Des exemples à suivre

Un bon éducateur ne doit jamais désespérer : Figurez-vous en effet que votre situation n’est pas sans évoquer de troublantes similitudes avec celles vécues par les parents des petits Nelson et Vladimir Illitch il y a quelques années. Ces derniers n’étaient pas certains que les choix d’orientations de leurs enfants (respectivement « l’Association Nationale des Combattants » et l’« Union de lutte pour la libération de la classe ouvrière ») étaient les plus pertinents en matière d’intégration professionnelle réussie.
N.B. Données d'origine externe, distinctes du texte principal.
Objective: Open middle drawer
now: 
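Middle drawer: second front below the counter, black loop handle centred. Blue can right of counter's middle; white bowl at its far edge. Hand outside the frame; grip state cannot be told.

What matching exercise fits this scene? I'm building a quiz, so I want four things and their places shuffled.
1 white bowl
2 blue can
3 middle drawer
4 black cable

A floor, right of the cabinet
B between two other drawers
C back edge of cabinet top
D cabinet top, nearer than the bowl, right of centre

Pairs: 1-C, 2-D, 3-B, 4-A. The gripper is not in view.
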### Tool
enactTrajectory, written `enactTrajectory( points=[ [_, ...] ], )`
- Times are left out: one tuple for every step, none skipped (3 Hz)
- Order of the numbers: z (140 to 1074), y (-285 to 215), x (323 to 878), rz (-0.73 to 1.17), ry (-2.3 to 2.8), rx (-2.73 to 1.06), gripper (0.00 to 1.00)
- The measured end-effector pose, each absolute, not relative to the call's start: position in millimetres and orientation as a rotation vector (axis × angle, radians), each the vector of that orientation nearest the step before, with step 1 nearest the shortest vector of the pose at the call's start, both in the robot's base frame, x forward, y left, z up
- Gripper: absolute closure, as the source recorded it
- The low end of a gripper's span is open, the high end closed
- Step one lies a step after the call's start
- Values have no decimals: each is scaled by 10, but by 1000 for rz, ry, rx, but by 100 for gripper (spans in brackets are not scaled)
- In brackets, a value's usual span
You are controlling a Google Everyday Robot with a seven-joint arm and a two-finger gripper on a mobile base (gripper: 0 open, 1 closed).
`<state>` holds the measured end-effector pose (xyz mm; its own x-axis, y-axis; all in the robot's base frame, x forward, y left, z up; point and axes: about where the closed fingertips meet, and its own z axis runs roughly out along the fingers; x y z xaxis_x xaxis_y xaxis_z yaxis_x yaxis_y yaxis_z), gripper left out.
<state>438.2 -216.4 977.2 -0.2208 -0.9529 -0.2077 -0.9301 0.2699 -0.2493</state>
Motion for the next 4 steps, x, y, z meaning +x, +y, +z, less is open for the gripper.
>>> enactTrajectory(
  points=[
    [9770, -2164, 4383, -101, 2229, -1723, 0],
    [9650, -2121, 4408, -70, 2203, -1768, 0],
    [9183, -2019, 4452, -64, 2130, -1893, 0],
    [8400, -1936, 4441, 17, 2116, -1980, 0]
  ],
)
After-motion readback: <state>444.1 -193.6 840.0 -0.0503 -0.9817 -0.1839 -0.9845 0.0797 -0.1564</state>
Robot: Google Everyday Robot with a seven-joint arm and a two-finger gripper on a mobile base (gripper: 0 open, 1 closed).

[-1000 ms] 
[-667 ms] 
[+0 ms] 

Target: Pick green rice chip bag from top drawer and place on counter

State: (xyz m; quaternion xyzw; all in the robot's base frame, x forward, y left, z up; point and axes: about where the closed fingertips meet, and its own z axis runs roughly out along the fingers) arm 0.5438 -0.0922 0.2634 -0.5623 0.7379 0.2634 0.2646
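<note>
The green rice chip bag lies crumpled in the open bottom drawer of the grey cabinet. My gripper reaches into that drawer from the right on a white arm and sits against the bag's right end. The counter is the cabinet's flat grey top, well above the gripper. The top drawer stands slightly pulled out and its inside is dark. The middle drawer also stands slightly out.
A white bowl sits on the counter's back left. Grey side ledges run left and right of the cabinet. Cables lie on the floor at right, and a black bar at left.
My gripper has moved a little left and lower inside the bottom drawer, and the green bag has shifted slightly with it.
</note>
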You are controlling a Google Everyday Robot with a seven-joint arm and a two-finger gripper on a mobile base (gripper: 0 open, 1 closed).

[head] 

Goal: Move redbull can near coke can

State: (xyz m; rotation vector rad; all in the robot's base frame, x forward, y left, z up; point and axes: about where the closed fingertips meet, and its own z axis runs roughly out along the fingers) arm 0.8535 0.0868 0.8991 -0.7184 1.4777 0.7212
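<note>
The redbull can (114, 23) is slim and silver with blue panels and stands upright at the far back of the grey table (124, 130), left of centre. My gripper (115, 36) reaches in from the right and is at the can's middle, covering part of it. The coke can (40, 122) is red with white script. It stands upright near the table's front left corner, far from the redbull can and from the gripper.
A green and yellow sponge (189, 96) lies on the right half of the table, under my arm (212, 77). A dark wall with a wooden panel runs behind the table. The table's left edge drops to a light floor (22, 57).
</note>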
Les sociétés sud-africaines et russes étaient, même plutôt sévères à l’époque vis-à-vis de telles initiatives.  Et pourtant, Nelson M. et Vladimir I. ont fait leur bonhomme de chemin.  L’orientation professionnelle révolutionnaire n’est pas une voie de garage : chaque décennie a connu des mouvements qui ont fourni à la Société une bonne partie de la classe dirigeante quelques années plus tard. La nébuleuse des mouvements autour de mai 68 a ainsi fourni un nombre incalculable de responsables politiques, médiatiques et économiques. Ce qui est assez logique du fait de la proportion d’étudiants qui avait participé aux évènements.

Des accélérateurs de carrière

Il est plus pertinent de s’intéresser à ceux de ces nombreux mouvements qui malgré des tailles réduites ont fourni de forts contingents de décideurs!
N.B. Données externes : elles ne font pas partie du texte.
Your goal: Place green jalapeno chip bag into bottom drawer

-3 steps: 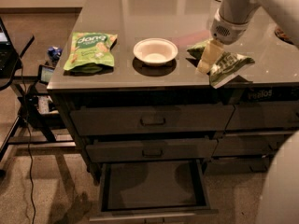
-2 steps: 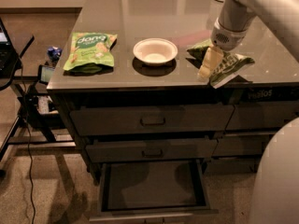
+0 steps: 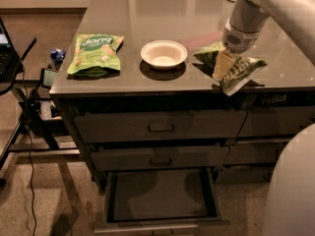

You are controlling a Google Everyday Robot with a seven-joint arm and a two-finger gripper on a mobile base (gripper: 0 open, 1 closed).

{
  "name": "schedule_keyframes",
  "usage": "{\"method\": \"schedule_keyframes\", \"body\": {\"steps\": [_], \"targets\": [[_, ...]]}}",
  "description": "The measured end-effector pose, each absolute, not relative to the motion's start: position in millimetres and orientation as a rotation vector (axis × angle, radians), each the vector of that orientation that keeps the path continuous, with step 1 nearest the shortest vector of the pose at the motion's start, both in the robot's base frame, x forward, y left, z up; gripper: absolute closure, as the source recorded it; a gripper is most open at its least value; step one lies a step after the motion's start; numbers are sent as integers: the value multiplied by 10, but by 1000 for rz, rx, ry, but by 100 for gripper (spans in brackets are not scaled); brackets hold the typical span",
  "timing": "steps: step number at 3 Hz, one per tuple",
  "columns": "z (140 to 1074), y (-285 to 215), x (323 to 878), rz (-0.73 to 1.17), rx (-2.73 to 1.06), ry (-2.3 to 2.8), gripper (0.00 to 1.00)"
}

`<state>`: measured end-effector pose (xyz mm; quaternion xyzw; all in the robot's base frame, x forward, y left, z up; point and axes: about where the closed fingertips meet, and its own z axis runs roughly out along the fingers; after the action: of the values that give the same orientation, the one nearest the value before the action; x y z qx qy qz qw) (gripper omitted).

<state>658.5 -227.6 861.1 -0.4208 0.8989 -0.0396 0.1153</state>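
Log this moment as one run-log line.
gripper: at green jalapeno chip bag, right front of counter | bottom drawer: open | bag: not yet in drawer | white bowl, dang pouch: on counter

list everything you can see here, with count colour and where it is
counter: 1, grey, centre
pouch: 1, light green, counter left
bowl: 1, white, counter middle
chip bag: 1, dark green, counter right, at front edge
closed drawers: 2, grey, under the counter
bottom drawer: 1, dark, lowest, pulled open
cable: 1, black, floor left
arm: 1, white, upper right
gripper: 1, pale, on the chip bag
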Motion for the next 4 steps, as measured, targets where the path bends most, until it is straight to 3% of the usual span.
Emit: {"method": "schedule_keyframes", "body": {"steps": [2, 3, 4], "targets": [[8611, -2276, 6585, -116, -1233, 2634, 89], [8638, -2238, 6573, -114, -1240, 2625, 100], [8701, -2310, 6422, -111, -1246, 2596, 100]]}}
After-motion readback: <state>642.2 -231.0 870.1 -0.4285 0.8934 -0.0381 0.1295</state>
L’Organisation Communiste Internationaliste fut un pourvoyeur varié avec aussi bien de Premier Ministre (Lionel Jospin), de député (Jean-Christophe Cambadelis) que de Sénateur (Jean-Paul Alduy).  La Ligue Communiste Révolutionnaire se défendit correctement avec une double spécialisation en Ministre (Pierre Moscovici) et Députés (Julien Dray, Jean-Christophe Cambadelis ou François Rebsamen). La Gauche Prolétarienne fournissait une formation plus variée avec du président de mutuelles (Jean-Pierre Le Dantec) mais également du patron de presse (Serge July) ou du psychologue et philosophe médiatique (Gérard Miller, André Glucksman).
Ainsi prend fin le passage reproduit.